Elle a créé le premier pressing connecté Tÿkaz voilà maintenant un an et demi. Françoise Bazin revisite aujourd'hui sa stratégie en faisant évoluer son modèle. Après avoir ouvert à Rennes une première boutique de dépôt-retrait du linge en libre accès 24h/24, rue Saint-Hélier, la créatrice ne déploiera pas pour l'instant ce modèle à grande échelle. Dans un premier temps, elle a choisi de s'appuyer sur des points de collecte dans les entreprises et les collectivités, sur le format des conciergeries.
Des kiosques dans des lieux stratégiques
« Nos clients sont là où ils travaillent. C'est un nouveau service pour l'entreprise ; les salariés doivent l'utiliser. Nous avons 25 entreprises clientes à Rennes, des cabinets d'expertise-comptable et d'avocats comme KPMG, Deloitte, Fidal, Avoxa, mais aussi le conseil régional, RegionsJob, Digitaleo, Regus, Enedis, la French Tech, le spa de la Courrouze... », explique Françoise Bazin qui multiplie ces « kiosques » dans les grandes villes. Elle vient ainsi de conclure un accord avec Chronodrive à Rennes. Le drive, un autre relais pour Tÿkaz.
Des commerçants partenaires
Deuxième axe de développement : les commerces. Tÿkaz se déploie depuis quelques mois sur « le même principe que les relais colis ». « Nous choisissons nos partenaires, avec qui nous partageons les mêmes valeurs de la relation client. Nous servons tous le même client, nous devons nous échanger nos bonnes pratiques ! », confie Françoise Bazin qui veut « intensifier » ce modèle, bien adapté notamment aux villes intermédiaires, satellites, via des fleuristes, des épiceries fines, etc. « L'idée est de mailler le territoire à Saint-Malo, Vannes, Lorient... » En périphérie rennaise, par exemple, elle mise sur Saint-Grégoire, Cesson-Sévigné ou encore Chantepie.

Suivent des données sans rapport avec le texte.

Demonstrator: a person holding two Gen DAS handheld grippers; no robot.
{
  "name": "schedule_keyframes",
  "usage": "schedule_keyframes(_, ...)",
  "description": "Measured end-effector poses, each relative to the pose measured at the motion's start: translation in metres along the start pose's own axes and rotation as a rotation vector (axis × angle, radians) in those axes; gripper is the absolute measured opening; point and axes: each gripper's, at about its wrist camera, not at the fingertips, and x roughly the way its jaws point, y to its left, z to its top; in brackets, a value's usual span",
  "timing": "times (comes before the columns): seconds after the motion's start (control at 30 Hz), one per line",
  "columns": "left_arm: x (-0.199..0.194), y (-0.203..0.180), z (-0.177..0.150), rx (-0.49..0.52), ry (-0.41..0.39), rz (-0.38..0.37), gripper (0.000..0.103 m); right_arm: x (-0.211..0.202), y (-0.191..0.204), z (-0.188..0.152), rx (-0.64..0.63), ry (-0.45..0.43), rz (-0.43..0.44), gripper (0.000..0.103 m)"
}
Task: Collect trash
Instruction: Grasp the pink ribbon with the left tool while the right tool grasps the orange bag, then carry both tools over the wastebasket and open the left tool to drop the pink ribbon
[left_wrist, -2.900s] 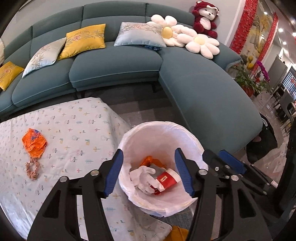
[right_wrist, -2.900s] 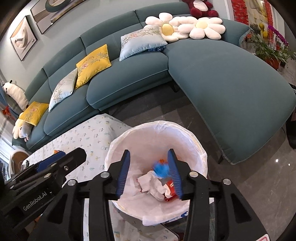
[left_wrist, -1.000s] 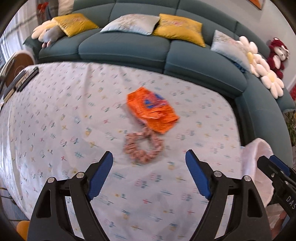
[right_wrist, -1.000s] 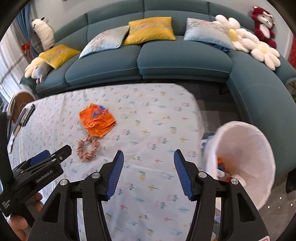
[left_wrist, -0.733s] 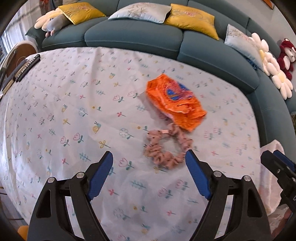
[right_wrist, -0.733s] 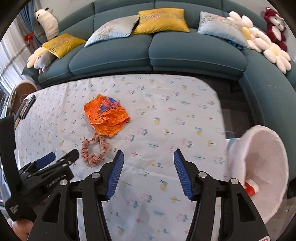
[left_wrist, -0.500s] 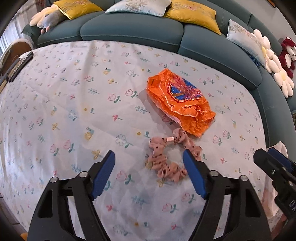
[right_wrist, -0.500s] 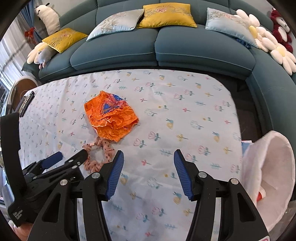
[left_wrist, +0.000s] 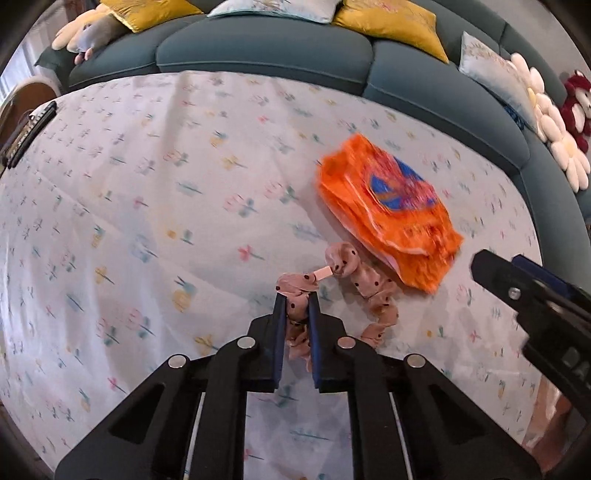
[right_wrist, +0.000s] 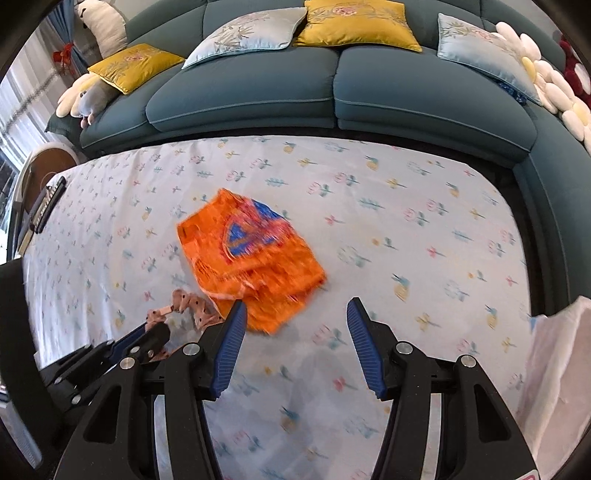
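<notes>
Left wrist view shows my left claw (left_wrist: 295, 306) pinched shut on the pink scrunchie (left_wrist: 354, 280), its two blue-padded fingers (left_wrist: 279, 332) squeezing one side of the dotted fabric ring while the rest of the loop lies on the tabletop (left_wrist: 147, 184) under its flowered cloth. Just beyond the scrunchie, touching its far edge, lies the crumpled orange snack bag (left_wrist: 388, 218), flat on the cloth with a blue emblem facing up. At the right edge of this view the tip of my right claw (left_wrist: 517, 291) comes in, near the bag's lower corner. From the right wrist view my right claw (right_wrist: 293, 314) stands wide open and holds nothing, hovering over the cloth with its left finger (right_wrist: 231, 343) just beside the near corner of the orange snack bag (right_wrist: 251, 258); the bag lies mostly ahead and to the left of the gap. The pink scrunchie (right_wrist: 184, 306) shows to the left, partly hidden behind my left claw (right_wrist: 147, 338). A white-lined trash bin (right_wrist: 554, 369) sits at the right edge, past the tabletop's end. A teal sofa (right_wrist: 332, 99) with yellow and pale blue cushions curves behind.
</notes>
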Motion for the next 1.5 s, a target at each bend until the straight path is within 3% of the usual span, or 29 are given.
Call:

L'Académie du pressing créée
Troisième voie de développement : les pressings de quartier eux-mêmes, qui représentent 80 % du marché. S'ils ont pu voir un concurrent en Tÿkaz à ses débuts, il n'en est rien aux yeux de sa créatrice, bien au contraire. Pour ces commerçants partenaires, qui défendent la même notion de qualité et d'artisanat, le pressing connecté rennais doit leur apporter la digitalisation de leur point de vente, qui n'est souvent pas leur fort. Tÿkaz lance d'ailleurs l'Académie du pressing, pour les labelliser à ce service.
Une levée de fonds en vue
Côté financement, après avoir investi 72 000 euros, Françoise Bazin devrait réaliser une première levée de fonds au premier semestre. Son besoin : « 300 000 euros pour développer commercialement » sa marque qui emploie trois personnes à ce jour et amorce une deuxième phase de vie.